§ **TASK ITEM**
From the listing below, extract each line containing the string "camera".
*** AVAILABLE DATA ***
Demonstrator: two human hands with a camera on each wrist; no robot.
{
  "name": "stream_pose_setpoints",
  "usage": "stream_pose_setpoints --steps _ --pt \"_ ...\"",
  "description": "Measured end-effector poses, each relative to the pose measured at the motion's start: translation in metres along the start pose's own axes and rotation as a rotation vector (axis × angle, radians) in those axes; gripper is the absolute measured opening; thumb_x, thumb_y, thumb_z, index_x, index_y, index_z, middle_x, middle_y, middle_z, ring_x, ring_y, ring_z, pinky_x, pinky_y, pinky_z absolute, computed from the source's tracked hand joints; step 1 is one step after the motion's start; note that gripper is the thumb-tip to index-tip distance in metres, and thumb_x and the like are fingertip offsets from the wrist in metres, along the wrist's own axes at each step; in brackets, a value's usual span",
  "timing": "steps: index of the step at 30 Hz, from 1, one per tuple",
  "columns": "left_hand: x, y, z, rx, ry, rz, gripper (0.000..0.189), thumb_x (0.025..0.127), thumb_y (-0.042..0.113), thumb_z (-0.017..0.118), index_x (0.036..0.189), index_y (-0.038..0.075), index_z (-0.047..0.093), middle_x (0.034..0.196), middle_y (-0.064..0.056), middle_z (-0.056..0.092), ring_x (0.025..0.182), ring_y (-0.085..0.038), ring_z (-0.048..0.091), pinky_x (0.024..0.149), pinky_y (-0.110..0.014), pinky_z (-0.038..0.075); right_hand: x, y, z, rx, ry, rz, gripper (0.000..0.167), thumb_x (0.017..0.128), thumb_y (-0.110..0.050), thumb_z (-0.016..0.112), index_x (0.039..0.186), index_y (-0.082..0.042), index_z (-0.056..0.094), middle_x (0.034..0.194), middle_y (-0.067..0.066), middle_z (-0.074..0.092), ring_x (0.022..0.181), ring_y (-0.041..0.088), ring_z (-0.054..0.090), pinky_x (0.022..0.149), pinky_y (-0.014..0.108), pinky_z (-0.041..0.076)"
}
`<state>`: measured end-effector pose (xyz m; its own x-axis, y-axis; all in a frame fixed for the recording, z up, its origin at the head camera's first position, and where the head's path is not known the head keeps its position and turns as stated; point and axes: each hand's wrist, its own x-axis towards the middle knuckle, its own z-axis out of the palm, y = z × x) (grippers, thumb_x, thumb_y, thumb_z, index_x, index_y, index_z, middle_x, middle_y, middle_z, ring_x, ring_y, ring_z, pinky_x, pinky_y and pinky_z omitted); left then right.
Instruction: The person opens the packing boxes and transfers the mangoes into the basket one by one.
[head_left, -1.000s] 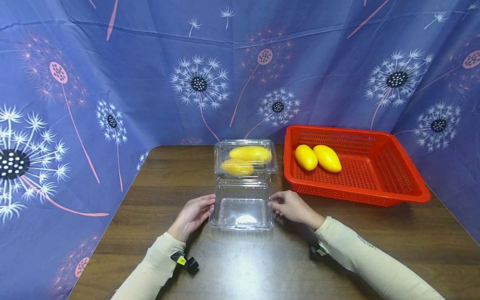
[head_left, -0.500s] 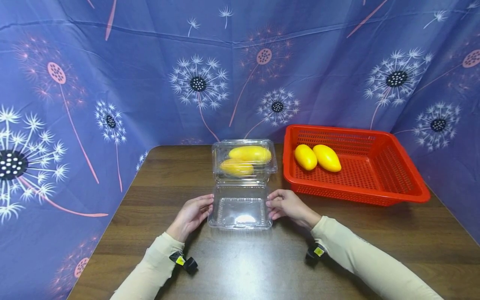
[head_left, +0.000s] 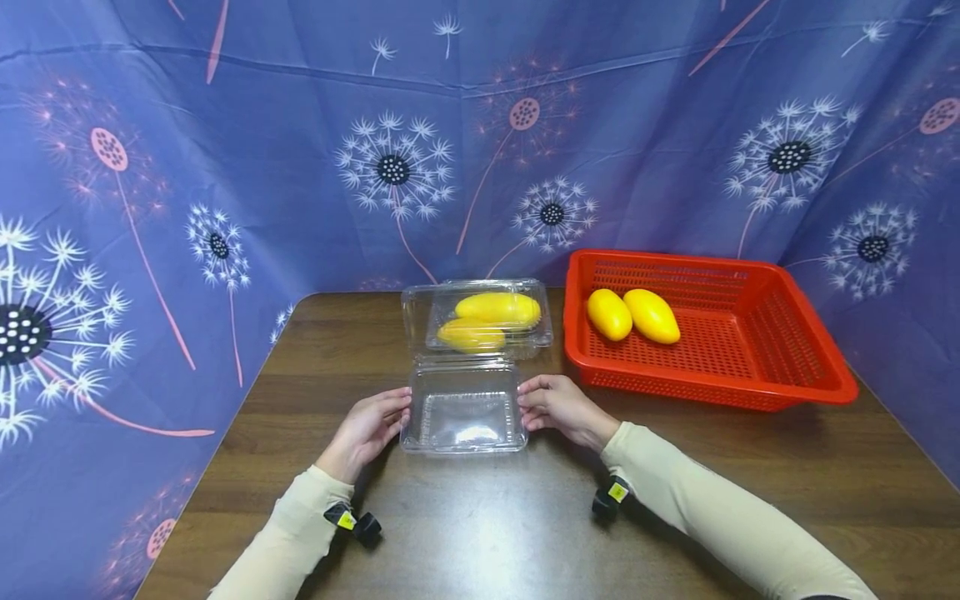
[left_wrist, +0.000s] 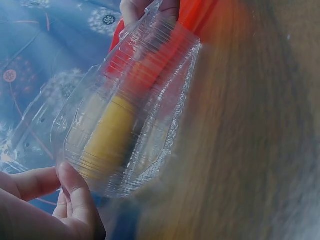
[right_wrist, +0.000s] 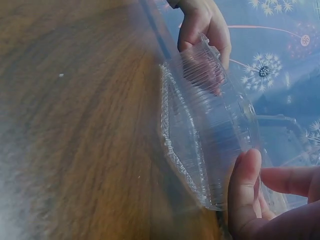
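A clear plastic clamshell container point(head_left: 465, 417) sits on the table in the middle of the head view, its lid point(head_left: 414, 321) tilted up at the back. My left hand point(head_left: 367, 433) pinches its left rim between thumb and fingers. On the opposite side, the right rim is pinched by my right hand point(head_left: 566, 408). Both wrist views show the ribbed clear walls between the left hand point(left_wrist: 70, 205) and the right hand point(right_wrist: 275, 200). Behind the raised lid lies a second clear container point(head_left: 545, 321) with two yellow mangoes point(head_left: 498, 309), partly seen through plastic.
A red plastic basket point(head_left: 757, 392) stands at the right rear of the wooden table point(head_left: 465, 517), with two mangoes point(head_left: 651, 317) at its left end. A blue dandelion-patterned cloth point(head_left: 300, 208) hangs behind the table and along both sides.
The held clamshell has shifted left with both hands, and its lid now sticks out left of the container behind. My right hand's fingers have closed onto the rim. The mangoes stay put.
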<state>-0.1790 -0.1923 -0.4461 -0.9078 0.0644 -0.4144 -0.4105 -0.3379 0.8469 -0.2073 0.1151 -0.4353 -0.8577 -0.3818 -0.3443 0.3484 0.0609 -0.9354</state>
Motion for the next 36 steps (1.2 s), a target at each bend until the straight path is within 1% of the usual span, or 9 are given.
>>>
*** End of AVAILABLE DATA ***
§ **RESULT FOR THIS EXERCISE**
Demonstrator: two human hands with a camera on each wrist; no robot.
`<state>`: measured end-effector pose (xyz m; its own x-axis, y-axis; all in a frame fixed for the recording, z up, its origin at the head camera's first position, and where the head's path is not known the head keeps its position and turns as stated; point and axes: each hand's wrist, its own x-axis towards the middle knuckle, its own z-axis out of the palm, y = z × x) (grippers, thumb_x, thumb_y, thumb_z, index_x, index_y, index_z, middle_x, middle_y, middle_z, ring_x, ring_y, ring_z, pinky_x, pinky_y and pinky_z omitted); left then right.

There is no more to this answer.